Transcribe only the stretch of lines that opens with the line containing "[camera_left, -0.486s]" and closes with the last line of the listing, skipping pictures.

● ● ● ● ●

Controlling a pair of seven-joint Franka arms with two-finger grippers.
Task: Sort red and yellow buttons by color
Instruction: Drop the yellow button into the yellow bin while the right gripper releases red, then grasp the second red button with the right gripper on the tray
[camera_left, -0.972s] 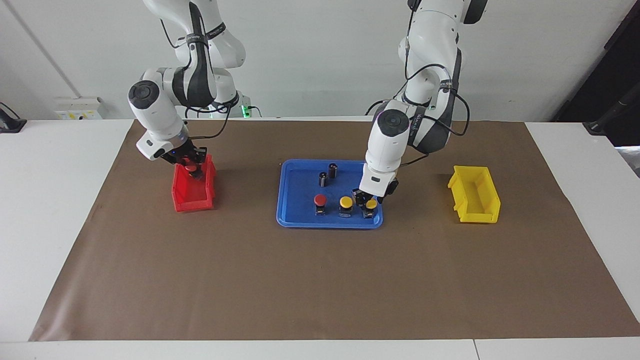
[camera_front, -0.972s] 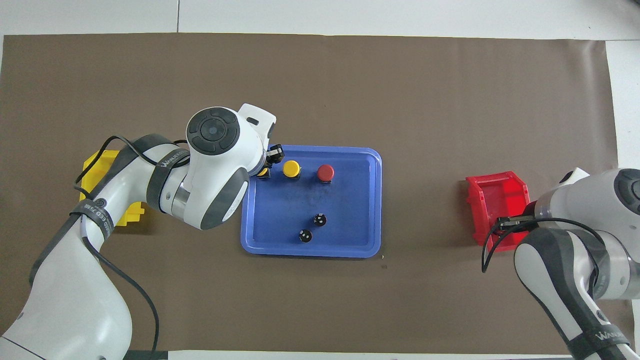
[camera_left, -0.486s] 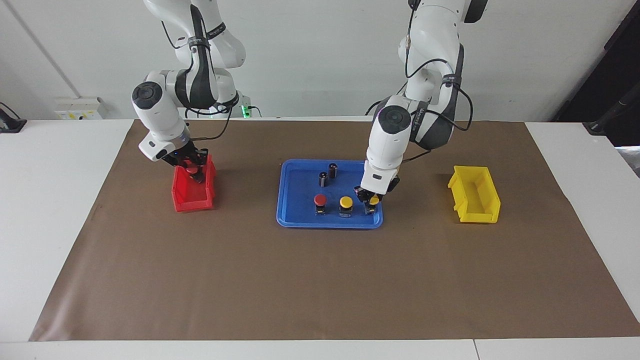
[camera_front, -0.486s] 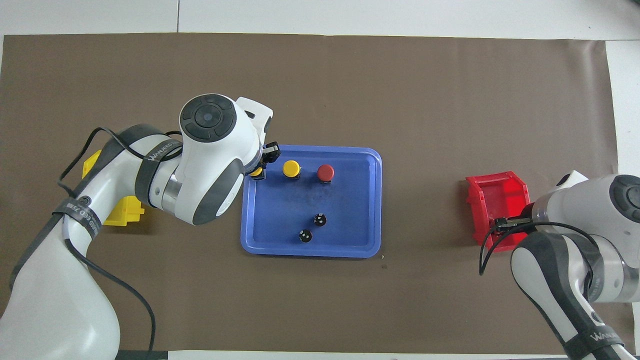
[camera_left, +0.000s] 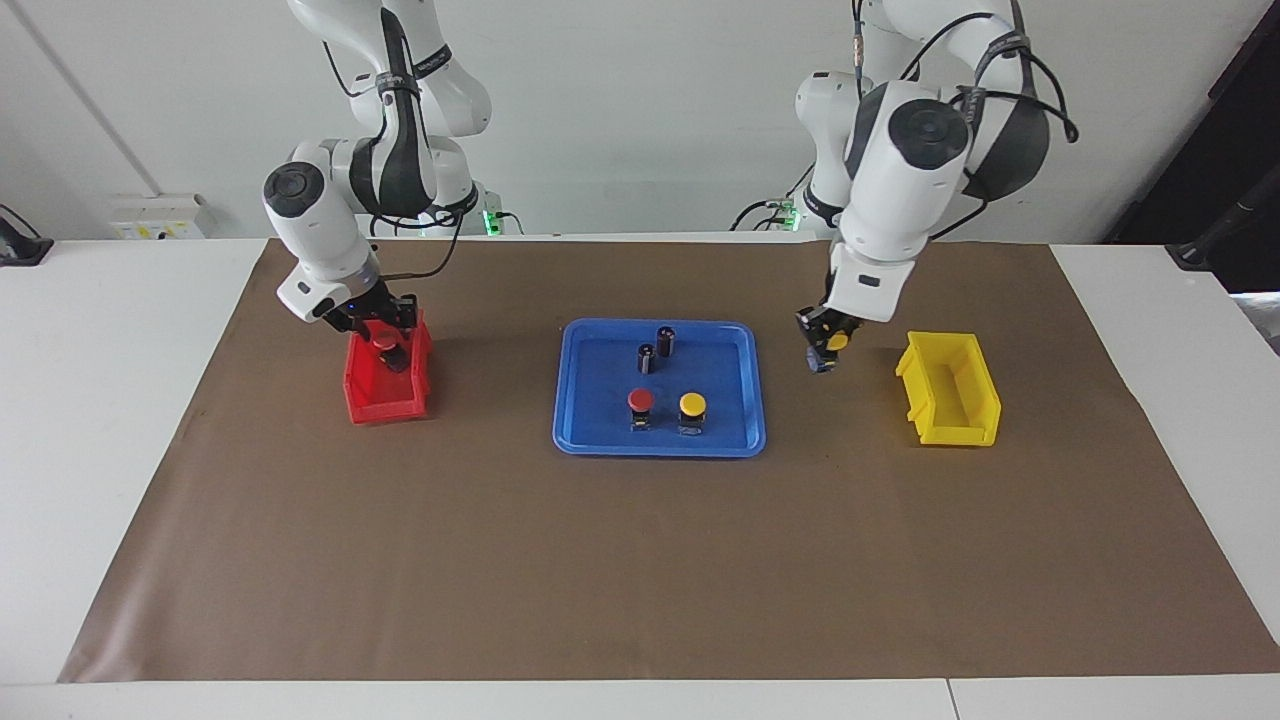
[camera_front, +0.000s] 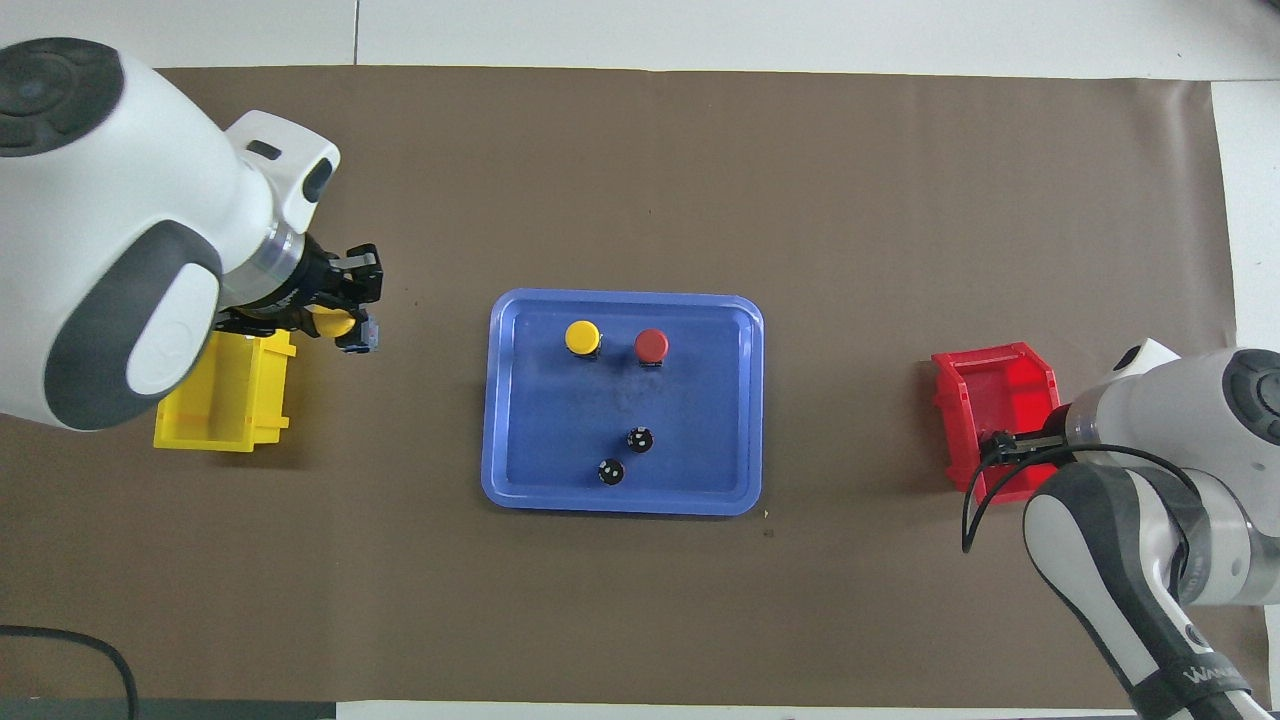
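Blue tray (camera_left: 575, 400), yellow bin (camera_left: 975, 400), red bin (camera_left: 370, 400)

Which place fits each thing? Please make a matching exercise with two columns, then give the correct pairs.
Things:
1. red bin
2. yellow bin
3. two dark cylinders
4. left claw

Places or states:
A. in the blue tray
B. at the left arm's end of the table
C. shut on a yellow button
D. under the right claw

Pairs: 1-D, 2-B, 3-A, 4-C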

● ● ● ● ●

Task result:
[camera_left, -0.486s] 
[camera_front, -0.486s] 
[camera_left, +0.000s] 
[camera_front, +0.000s] 
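Blue tray (camera_left: 575, 400), yellow bin (camera_left: 975, 400), red bin (camera_left: 370, 400)

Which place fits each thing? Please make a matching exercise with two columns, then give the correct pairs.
Things:
1. red bin
2. yellow bin
3. two dark cylinders
4. left claw

Places or states:
A. in the blue tray
B. at the left arm's end of the table
C. shut on a yellow button
D. under the right claw

Pairs: 1-D, 2-B, 3-A, 4-C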

Nothing else belongs to the answer.